◆ Work required
Review the material and extract every line in which the word "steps" occurs.

◆ Information supplied
------------------------------------------------
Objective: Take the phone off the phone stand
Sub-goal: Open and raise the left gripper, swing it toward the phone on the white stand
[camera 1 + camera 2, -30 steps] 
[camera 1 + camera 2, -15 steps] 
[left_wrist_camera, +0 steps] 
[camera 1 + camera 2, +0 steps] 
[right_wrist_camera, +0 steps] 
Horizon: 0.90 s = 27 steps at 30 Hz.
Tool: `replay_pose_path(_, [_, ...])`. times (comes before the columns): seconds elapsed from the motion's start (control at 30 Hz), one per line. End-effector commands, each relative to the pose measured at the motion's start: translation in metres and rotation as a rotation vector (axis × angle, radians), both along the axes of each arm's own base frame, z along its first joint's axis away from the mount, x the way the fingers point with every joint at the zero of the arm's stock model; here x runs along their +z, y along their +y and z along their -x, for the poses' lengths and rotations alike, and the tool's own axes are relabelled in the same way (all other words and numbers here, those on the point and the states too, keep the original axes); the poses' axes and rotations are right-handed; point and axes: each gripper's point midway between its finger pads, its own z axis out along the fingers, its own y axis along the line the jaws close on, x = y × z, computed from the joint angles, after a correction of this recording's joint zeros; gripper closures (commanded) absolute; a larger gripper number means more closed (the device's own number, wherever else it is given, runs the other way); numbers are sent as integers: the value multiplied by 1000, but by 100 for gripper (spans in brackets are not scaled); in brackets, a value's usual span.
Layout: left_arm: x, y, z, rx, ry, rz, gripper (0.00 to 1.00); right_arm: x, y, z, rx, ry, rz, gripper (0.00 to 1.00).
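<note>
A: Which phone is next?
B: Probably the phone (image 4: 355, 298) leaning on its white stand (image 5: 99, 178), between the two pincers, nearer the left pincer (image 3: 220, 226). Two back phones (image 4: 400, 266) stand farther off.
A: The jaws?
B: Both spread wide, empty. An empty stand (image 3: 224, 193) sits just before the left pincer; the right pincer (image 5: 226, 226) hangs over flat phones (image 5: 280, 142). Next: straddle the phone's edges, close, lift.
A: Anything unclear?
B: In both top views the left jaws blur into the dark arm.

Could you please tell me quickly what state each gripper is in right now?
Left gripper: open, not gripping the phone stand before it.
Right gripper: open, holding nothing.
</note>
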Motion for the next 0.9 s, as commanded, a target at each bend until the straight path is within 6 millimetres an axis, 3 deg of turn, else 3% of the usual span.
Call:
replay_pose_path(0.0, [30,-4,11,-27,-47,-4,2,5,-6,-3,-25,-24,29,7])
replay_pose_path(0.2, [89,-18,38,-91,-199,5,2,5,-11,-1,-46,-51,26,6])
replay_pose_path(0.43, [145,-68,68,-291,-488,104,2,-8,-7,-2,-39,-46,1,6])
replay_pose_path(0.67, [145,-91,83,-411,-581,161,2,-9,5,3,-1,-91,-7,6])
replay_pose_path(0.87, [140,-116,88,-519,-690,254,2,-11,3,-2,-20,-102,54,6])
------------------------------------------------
◆ Expected answer
[camera 1 + camera 2, -30 steps] 
[camera 1 + camera 2, -15 steps] 
[left_wrist_camera, +0 steps] 
[camera 1 + camera 2, +0 steps] 
[right_wrist_camera, +0 steps] 
Horizon: 0.90 s = 27 steps at 30 Hz.

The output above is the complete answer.